Department of Cardiology, Gyeongsang National University School of Medicine and Gyeongsang National University Changwon Hospital, Changwon, Korea.
Cardiovascular Center, Internal Medicine, Seoul National University Bundang Hospital, 82, Gumi-Ro 173 Beon-Gil, Bundang-Gu, Seongnam-si, 13620, Gyeonggi-Do, Korea.
Sci Rep. 2021 Apr 26;11(1):8886. doi: 10.1038/s41598-021-88257-w.
Predicting the risk of cardiovascular disease is the key to primary prevention. Machine learning has attracted attention in analyzing increasingly large, complex healthcare data. We assessed discrimination and calibration of pre-existing cardiovascular risk prediction models and developed machine learning-based prediction algorithms. This study included 222,998 Korean adults aged 40-79 years, naïve to lipid-lowering therapy, had no history of cardiovascular disease. Pre-existing models showed moderate to good discrimination in predicting future cardiovascular events (C-statistics 0.70-0.80). Pooled cohort equation (PCE) specifically showed C-statistics of 0.738. Among other machine learning models such as logistic regression, treebag, random forest, and adaboost, the neural network model showed the greatest C-statistic (0.751), which was significantly higher than that for PCE. It also showed improved agreement between the predicted risk and observed outcomes (Hosmer-Lemeshow χ = 86.1, P < 0.001) than PCE for whites did (Hosmer-Lemeshow χ = 171.1, P < 0.001). Similar improvements were observed for Framingham risk score, systematic coronary risk evaluation, and QRISK3. This study demonstrated that machine learning-based algorithms could improve performance in cardiovascular risk prediction over contemporary cardiovascular risk models in statin-naïve healthy Korean adults without cardiovascular disease. The model can be easily adopted for risk assessment and clinical decision making.
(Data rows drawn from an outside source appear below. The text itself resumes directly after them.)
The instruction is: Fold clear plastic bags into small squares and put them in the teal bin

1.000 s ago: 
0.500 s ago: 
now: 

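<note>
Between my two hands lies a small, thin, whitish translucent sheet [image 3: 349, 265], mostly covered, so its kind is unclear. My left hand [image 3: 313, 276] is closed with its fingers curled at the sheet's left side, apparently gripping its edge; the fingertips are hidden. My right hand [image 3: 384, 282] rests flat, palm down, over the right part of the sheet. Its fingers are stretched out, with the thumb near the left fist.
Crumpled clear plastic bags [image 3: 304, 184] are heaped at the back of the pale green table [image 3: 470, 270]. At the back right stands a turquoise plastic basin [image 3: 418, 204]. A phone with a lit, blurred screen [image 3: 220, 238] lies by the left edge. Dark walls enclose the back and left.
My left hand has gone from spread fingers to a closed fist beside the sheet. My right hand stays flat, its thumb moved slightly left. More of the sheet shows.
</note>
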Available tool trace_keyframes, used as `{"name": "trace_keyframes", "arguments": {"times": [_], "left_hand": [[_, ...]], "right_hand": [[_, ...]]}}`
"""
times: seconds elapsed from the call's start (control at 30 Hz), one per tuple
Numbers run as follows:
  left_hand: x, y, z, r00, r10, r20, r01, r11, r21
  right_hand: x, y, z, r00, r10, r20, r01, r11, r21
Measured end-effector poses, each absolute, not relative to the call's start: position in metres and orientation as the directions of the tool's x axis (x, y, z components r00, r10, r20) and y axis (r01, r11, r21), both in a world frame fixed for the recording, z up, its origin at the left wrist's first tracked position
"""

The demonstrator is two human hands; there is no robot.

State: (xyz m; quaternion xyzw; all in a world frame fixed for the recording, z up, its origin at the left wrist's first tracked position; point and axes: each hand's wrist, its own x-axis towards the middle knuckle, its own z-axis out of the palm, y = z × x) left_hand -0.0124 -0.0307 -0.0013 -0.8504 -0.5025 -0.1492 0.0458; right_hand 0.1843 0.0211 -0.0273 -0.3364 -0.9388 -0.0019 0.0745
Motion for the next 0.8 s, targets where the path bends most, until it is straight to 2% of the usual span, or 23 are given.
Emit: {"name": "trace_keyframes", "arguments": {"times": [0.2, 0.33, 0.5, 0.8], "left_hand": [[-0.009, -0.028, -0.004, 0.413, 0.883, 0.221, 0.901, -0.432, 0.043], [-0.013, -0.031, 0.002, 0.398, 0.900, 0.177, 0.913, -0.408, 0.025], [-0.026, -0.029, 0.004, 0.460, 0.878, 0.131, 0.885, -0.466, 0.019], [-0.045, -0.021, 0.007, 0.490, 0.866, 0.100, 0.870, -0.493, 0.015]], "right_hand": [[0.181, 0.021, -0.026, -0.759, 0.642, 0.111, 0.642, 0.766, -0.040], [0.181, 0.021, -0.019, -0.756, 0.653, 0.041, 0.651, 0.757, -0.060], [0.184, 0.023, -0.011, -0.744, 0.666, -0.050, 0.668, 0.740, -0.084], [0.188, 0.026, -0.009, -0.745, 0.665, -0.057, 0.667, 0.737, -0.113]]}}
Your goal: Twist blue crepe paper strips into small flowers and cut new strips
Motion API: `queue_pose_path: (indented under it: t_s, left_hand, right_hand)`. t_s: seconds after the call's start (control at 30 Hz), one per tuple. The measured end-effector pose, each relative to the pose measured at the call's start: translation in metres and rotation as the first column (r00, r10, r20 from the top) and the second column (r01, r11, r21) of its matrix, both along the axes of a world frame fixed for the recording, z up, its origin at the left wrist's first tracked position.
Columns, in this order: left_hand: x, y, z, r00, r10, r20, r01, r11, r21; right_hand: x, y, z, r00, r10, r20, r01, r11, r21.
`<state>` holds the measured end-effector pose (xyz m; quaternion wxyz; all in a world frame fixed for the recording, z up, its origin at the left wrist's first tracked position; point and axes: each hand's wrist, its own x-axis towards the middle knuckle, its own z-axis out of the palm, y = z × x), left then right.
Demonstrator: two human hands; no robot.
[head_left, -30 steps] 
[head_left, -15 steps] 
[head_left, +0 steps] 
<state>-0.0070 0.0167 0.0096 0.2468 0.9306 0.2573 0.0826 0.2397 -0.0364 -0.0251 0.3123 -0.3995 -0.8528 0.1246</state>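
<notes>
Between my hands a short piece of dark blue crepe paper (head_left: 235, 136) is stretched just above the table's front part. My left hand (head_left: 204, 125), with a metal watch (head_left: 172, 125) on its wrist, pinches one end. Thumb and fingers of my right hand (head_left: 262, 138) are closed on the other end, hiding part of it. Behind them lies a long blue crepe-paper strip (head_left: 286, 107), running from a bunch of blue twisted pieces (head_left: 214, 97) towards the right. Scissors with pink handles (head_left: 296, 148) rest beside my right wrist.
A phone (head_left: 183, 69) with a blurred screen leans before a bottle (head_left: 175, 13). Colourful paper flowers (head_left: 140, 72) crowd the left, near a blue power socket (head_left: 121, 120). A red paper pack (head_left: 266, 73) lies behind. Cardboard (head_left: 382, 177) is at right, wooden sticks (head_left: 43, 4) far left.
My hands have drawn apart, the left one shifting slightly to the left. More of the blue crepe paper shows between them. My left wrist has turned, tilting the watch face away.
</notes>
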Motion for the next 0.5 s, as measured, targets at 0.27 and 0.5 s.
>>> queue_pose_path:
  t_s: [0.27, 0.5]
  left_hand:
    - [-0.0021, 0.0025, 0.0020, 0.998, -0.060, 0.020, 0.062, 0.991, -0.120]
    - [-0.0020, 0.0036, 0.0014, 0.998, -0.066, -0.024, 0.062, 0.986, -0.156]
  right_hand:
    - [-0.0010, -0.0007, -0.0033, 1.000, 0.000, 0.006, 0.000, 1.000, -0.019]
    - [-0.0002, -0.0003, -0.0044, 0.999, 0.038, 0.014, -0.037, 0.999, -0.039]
预测心血管疾病的风险是一级预防的关键。机器学习在分析日益庞大、复杂的医疗保健数据方面引起了关注。我们评估了现有的心血管风险预测模型的区分度和校准度,并开发了基于机器学习的预测算法。本研究纳入了 222998 名年龄在 40-79 岁、初次接受降脂治疗、无心血管疾病史的韩国成年人。现有的模型在预测未来心血管事件方面表现出中等至良好的区分度(C 统计量为 0.70-0.80)。特定的队列方程(PCE)显示的 C 统计量为 0.738。在其他机器学习模型(如逻辑回归、树袋、随机森林和自适应增强)中,神经网络模型的 C 统计量最高(0.751),显著高于 PCE。它还显示出与观察结果之间的预测风险之间的一致性得到了改善(Hosmer-Lemeshow χ=86.1,P<0.001),而 PCE 对白人则没有(Hosmer-Lemeshow χ=171.1,P<0.001)。Framingham 风险评分、系统性冠状动脉风险评估和 QRISK3 也观察到了类似的改善。本研究表明,基于机器学习的算法可以提高他汀类药物初治无心血管疾病的韩国健康成年人的心血管风险预测的性能,优于当代心血管风险模型。该模型可方便地用于风险评估和临床决策。